Ransomware resilience requires addressing all the root causes on this list simultaneously. There is no single fix.

What Causes a Data Breach? A Quick Summary

If someone asks you what causes a data breach, here's the short answer: human error, poor access controls, and inadequate security hygiene — amplified by attackers who are patient, resourceful, and opportunistic. Specifically, the seven most common root causes are:

  • Social engineering and phishing — the initial access method in most breaches
  • Credential theft and weak passwords — fueled by password reuse and lack of MFA
  • Unpatched vulnerabilities — known flaws left open for weeks or months
  • Cloud misconfigurations — exposed data from default or overly permissive settings
  • Insider threats — both malicious insiders and careless mistakes
  • Third-party compromises — supply chain attacks that bypass your perimeter
  • Ransomware — the destructive payload that exploits all the above

The $4.88M Lesson Most Organizations Learn Too Late

IBM's 2024 Cost of a Data Breach Report pegged the global average cost at $4.88 million. For U.S. organizations, the figure was significantly higher. Those numbers include detection, response, notification, lost business, and regulatory fines — but they don't capture the reputational damage that lingers for years.
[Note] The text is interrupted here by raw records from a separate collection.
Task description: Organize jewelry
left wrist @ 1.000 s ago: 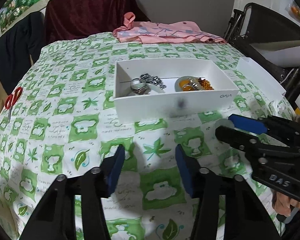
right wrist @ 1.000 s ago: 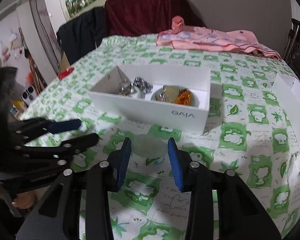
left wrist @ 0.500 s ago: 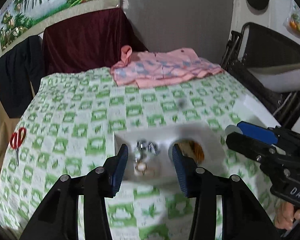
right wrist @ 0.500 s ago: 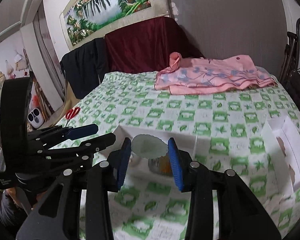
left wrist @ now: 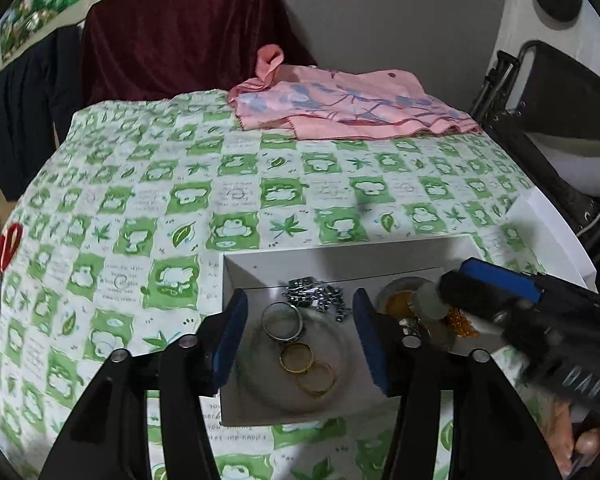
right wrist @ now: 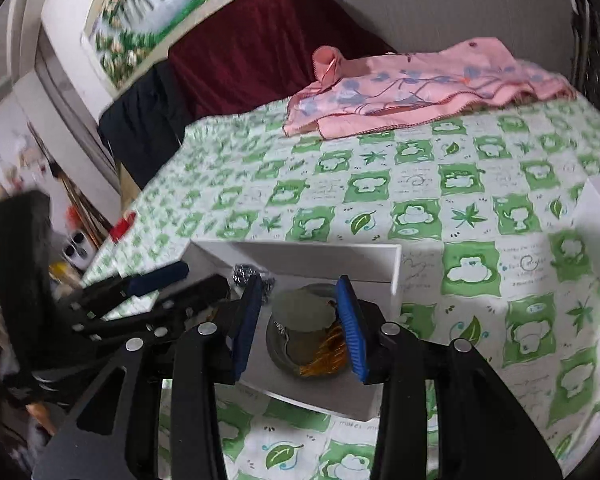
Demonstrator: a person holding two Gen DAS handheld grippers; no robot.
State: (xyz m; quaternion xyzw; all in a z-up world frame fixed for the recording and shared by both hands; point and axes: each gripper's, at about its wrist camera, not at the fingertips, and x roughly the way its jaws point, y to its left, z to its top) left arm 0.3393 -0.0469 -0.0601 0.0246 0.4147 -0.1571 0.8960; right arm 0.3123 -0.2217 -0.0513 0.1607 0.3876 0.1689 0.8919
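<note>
right gripper (right wrist: 300,324) clamps pale disc (right wrist: 305,312) over white box (right wrist: 300,250); left gripper (left wrist: 298,332) opening, empty. risk: thin disc slipping, scattering rings (left wrist: 296,356).

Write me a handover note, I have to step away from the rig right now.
Left gripper: empty, jaws opening, over the clear dish in the white box.
Right gripper: shut on a pale translucent disc, over the metal dish holding orange beads.
The clear dish holds a silver band and two gold rings; a silver chain lies behind it.
Done: jewellery sits in the box. Left: set the disc down, probably on the metal dish.
</note>
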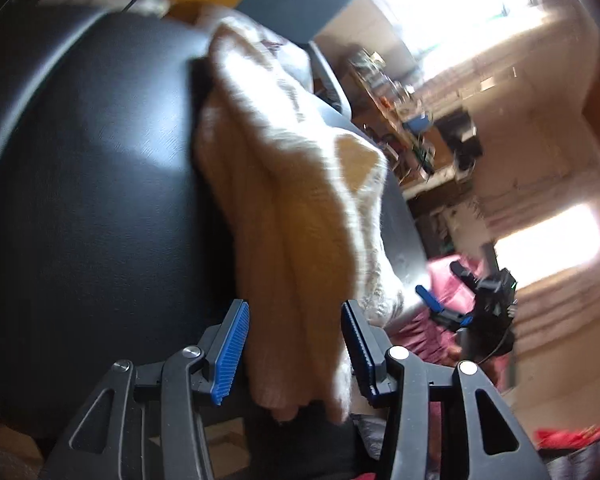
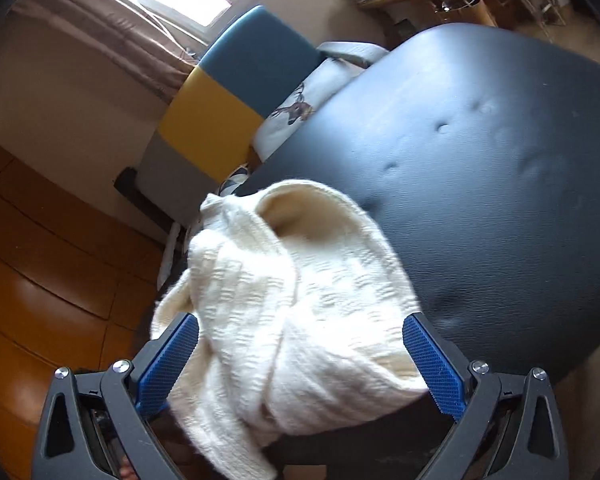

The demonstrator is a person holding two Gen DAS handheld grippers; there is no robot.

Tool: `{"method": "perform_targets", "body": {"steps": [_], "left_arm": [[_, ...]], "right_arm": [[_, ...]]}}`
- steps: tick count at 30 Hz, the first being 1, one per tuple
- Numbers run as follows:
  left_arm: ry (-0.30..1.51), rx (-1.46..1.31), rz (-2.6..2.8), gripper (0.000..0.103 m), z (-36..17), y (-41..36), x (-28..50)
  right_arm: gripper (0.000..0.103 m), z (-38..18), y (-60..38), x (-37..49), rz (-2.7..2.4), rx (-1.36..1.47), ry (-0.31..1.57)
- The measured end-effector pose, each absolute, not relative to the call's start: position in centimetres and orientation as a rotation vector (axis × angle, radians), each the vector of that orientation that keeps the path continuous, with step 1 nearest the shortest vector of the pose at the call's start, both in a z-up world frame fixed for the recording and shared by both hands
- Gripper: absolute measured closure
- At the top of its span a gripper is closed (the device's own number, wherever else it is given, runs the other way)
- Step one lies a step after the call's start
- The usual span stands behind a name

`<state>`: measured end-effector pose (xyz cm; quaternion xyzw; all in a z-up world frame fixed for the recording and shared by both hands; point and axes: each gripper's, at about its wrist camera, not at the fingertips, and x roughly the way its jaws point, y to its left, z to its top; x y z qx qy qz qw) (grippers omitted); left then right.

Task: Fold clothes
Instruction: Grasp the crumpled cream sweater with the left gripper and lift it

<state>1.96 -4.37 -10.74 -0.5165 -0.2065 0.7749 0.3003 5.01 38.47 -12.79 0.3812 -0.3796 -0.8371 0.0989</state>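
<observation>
Both grippers — left [image 1: 294, 354], right [image 2: 300, 364] — gape wide around a cream sweater [image 2: 296, 300] bunched on the black table [image 2: 500, 180].

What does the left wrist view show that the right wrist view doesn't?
Only the left wrist view shows the right tongs from outside, off the table's far edge beside dark red fabric, plus a bright red cloth at the lower corner.

Only the right wrist view shows the deer-print white pillow, the orange wood floor and the dents in the black padded tabletop.

Both show the cream knitted sweater lying on that tabletop between open tongs, and the blue and yellow cushioned chair back.
</observation>
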Motion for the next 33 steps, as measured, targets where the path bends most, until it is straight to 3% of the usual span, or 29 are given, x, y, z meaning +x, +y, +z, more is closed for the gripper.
{"method": "perform_targets", "body": {"steps": [10,20,22,29,33], "left_arm": [[-0.17,-1.338,2.009,0.054,-6.5,9.0,-0.2],[-0.293,-1.212,2.001,0.053,-1.8,9.2,0.2],[-0.19,-1.2,2.109,0.051,-0.9,9.9,-0.1],[-0.14,-1.484,2.073,0.051,-7.7,10.1,-4.2],[-0.137,-1.478,2.069,0.051,-8.8,10.4,-4.3]], "right_arm": [[0.0,-15.0,35.2,4.3,-2.387,1.221,-0.935],[0.0,-16.9,35.4,3.9,-2.404,1.256,-0.938],[0.0,-16.9,35.1,3.9,-2.414,1.258,-0.919],[0.0,-17.3,34.7,3.5,-2.422,1.278,-0.893],[0.0,-17.6,34.7,3.2,-2.428,1.289,-0.898]]}}
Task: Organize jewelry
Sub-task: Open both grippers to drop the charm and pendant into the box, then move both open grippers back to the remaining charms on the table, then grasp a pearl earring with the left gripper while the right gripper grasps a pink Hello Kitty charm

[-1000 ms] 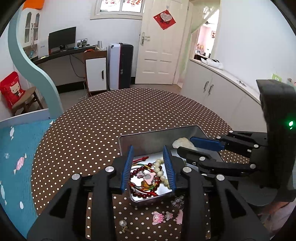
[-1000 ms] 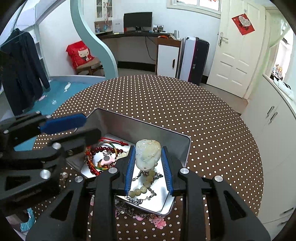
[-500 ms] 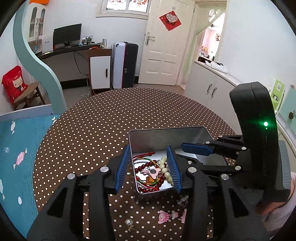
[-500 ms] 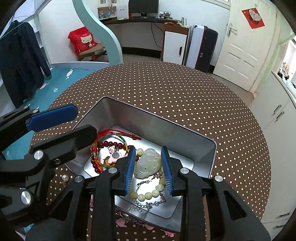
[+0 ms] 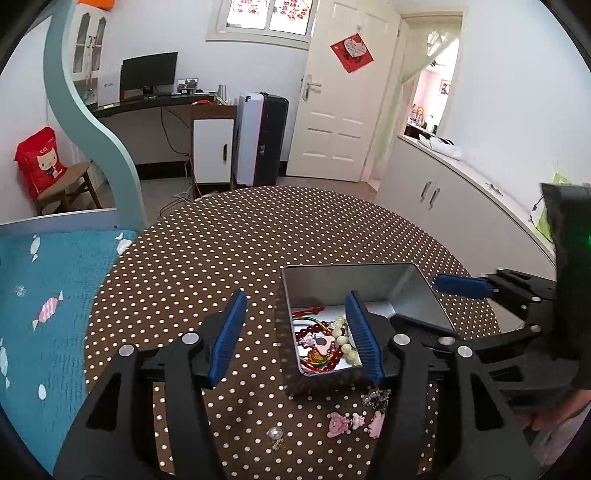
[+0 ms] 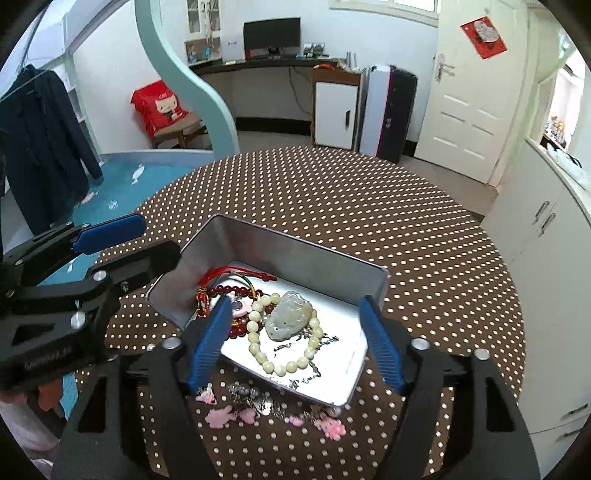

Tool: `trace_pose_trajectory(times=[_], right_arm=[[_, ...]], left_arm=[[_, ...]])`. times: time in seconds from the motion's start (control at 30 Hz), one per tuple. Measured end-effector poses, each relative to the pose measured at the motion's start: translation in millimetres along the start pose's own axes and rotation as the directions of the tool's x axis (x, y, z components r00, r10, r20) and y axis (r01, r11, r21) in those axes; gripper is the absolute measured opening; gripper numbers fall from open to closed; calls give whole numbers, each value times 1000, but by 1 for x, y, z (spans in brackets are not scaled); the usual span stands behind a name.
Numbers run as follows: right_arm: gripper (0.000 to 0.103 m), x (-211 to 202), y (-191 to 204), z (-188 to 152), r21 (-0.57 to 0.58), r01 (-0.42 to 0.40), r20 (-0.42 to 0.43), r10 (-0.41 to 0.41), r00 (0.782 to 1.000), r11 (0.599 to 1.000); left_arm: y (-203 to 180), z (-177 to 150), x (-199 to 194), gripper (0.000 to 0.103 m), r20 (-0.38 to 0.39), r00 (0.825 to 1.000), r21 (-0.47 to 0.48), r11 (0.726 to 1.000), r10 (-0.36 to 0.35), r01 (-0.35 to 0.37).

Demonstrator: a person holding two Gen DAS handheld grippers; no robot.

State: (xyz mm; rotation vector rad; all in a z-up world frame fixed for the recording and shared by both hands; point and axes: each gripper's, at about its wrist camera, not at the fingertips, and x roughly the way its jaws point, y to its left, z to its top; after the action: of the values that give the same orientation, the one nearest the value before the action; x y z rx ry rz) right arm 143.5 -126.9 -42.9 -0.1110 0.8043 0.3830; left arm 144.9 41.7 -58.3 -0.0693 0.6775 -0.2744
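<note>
Released now, the jade pendant [image 6: 290,314] lies in the tin [image 6: 373,275]; right claw [image 6: 295,347] and left claw [image 5: 295,341] both gape apart.

You're working in bright, even daylight that comes from the window [image 5: 267,16] high on the far wall, so shadows on the tabletop [image 5: 221,251] stay soft. The metal tin [image 6: 332,350] throws white glare off its floor. Both fisheye views bend straight lines hard at the edges and go black in the corners. The right hand-held gripper [image 5: 554,258] looks smeared in your left view.
</note>
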Motion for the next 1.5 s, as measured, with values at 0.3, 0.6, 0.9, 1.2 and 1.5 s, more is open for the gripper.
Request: trace_pose_trajectory(times=[0.3, 0.6, 0.9, 1.2, 1.5], right_arm=[[95, -43, -23, -19, 102, 23, 91, -33, 995, 995], [95, -45, -48, -59, 272, 81, 87, -109, 990, 959], [95, -32, -48, -102, 292, 99, 92, -131, 987, 951], [95, -21, -35, -116, 227, 152, 72, -172, 982, 962], [95, -23, -29, -108, 169, 158, 100, -176, 979, 973]], left_arm=[[15, -12, -32, 82, 33, 998, -30, 998, 58, -57], [28, -45, -49, 90, -10, 994, -57, 993, 105, -105], [29, -75, -29, 73, -100, 994, -56, 997, 55, -60], [22, -88, 2, 38, -167, 984, -23, 998, 62, -67], [3, -91, 12, 10, -164, 984, 40, 997, 66, -60]])
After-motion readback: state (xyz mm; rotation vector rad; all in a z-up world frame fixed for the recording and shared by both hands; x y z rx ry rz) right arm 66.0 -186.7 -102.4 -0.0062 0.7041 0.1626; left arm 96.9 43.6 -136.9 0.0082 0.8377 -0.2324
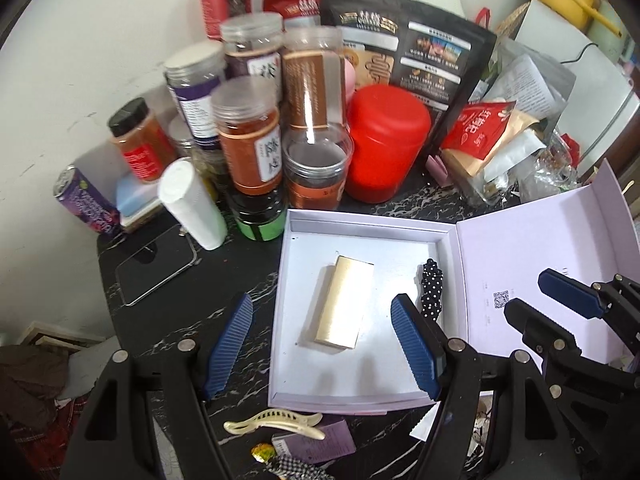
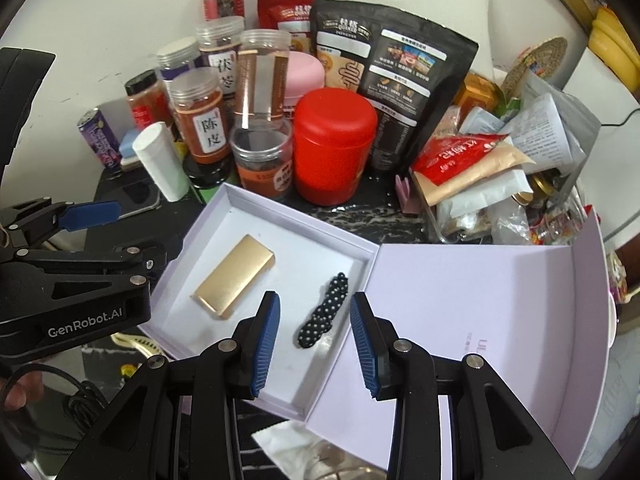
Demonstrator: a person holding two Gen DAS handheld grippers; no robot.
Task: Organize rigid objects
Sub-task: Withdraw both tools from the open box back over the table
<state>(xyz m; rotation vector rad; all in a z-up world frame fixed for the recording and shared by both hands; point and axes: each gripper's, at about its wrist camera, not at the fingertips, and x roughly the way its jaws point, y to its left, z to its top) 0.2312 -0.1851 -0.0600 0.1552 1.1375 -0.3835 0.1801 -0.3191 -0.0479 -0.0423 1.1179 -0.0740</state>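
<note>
An open lilac box (image 1: 285, 280) (image 2: 224, 208) lies on the dark marble table, its lid (image 1: 532, 264) (image 2: 480, 300) folded out to the right. Inside lie a flat gold case (image 1: 344, 308) (image 2: 234, 280) and a black polka-dot hair clip (image 1: 432, 286) (image 2: 324, 316). My left gripper (image 1: 322, 332) is open and empty, above the gold case. My right gripper (image 2: 314, 340) (image 1: 540, 300) is open and empty, just above the polka-dot clip. A cream claw hair clip (image 1: 276, 420) lies on the table in front of the box.
Jars, a red canister (image 1: 384, 144) (image 2: 332, 148), a white bottle (image 1: 192, 204) (image 2: 160, 162), a can and snack bags crowd the back. A phone (image 1: 156, 264) lies left of the box. A purple card (image 1: 316, 444) and wrapped candy (image 1: 262, 452) lie near the front edge.
</note>
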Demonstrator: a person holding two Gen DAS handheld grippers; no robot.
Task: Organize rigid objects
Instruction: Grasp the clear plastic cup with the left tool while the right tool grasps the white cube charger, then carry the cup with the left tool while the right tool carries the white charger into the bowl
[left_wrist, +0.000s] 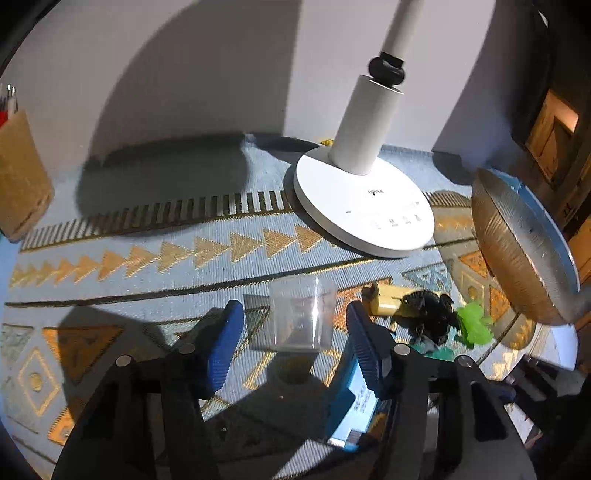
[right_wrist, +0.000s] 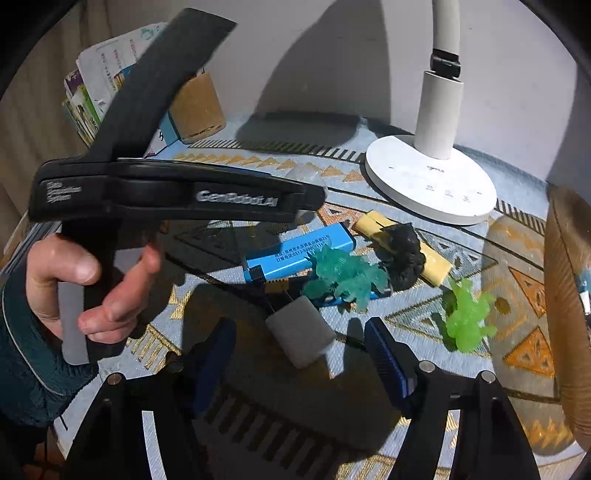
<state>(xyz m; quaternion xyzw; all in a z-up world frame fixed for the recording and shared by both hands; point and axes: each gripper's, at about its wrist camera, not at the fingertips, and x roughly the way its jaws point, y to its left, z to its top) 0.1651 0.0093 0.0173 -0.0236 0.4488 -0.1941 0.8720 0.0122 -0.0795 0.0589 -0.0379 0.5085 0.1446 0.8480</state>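
Left gripper (left_wrist: 295, 332), open, straddles a clear plastic cup (left_wrist: 303, 314): light, slippery, best pinched mid-wall; right gripper (right_wrist: 299, 354), open, flanks a grey block (right_wrist: 301, 330).

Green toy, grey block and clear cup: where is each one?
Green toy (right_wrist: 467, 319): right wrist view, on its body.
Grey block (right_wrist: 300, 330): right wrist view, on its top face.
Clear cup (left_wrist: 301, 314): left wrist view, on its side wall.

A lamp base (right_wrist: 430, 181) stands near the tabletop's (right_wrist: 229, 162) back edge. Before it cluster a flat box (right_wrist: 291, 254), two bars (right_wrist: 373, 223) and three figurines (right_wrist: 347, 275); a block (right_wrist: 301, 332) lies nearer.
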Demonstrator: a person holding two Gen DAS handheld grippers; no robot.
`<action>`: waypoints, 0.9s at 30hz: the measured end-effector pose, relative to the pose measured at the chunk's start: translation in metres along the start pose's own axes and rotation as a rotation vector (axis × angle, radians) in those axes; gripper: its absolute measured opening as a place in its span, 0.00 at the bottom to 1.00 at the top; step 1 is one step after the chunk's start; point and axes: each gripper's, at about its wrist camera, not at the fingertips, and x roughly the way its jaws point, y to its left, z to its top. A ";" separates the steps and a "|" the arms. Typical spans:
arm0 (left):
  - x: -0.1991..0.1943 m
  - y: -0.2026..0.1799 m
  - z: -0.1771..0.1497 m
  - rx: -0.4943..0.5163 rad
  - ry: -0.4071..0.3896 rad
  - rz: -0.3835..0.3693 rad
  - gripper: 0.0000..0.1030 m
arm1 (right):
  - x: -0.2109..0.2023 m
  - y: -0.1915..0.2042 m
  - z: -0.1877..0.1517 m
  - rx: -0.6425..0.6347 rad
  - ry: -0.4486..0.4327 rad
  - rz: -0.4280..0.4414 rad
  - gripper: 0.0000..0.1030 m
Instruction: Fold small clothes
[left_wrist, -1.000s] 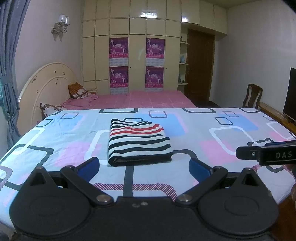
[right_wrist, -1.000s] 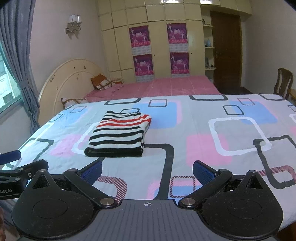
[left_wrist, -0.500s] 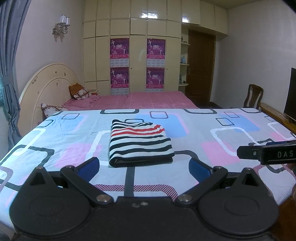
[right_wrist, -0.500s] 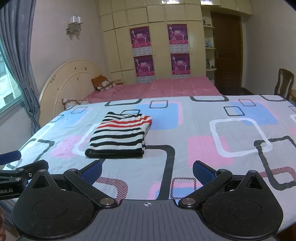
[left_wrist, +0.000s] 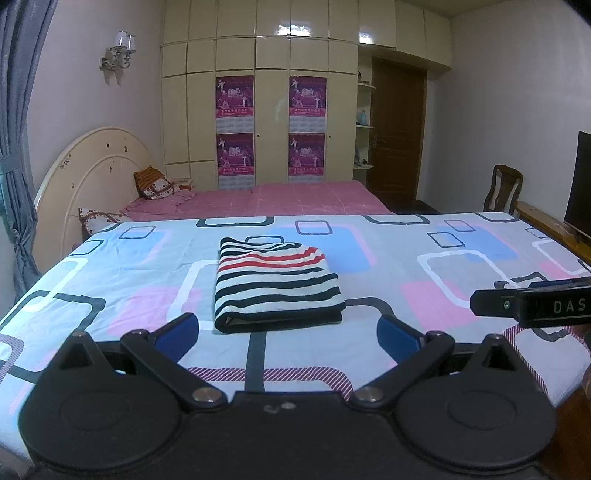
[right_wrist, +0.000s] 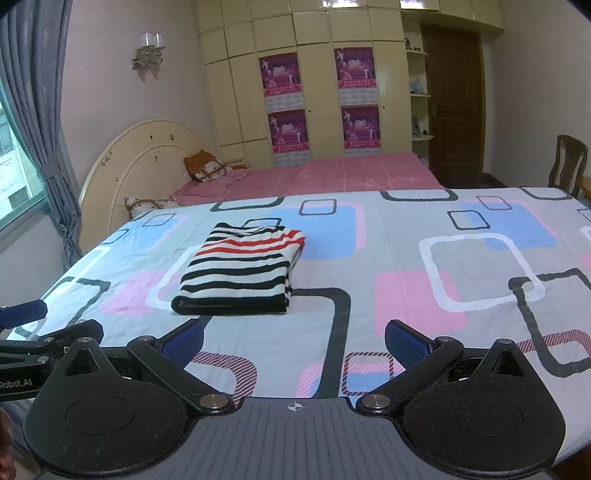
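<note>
Bed (left_wrist: 461, 236) under a patterned sheet, near edge close below both claws. Striped top (left_wrist: 275, 284) already folded into a neat block, flat left of the sheet's middle, well in from the near edge, long axis running from near edge to far, fold toward the claws. Left claw (left_wrist: 288, 334) spread wide, holding nothing, straight behind the block and nearer to it. Right claw (right_wrist: 293, 341) spread too, empty, with the top (right_wrist: 242, 269) ahead and off to its left. Folding looks done; any last touch likely falls to the left.
</note>
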 end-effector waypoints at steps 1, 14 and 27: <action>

The organizations that spend the least on breach recovery are the ones that invested before the incident. They trained their people. They enforced MFA. They patched aggressively. They practiced incident response.

Where to Start Right Now

You already know your organization has gaps. Every organization does. The question is whether you're closing them faster than attackers are finding them.

Start with your people. Technical controls matter, but they fail when an employee hands over credentials to a convincing phishing page. Build a culture where security awareness isn't an annual checkbox but an ongoing practice.

Explore our cybersecurity awareness training to give your team the foundational knowledge they need. Then layer on realistic phishing simulation exercises to test and reinforce that knowledge under pressure.

Breaches aren't inevitable. They're the predictable result of known weaknesses left unaddressed. Now you know the causes. What you do next is what matters.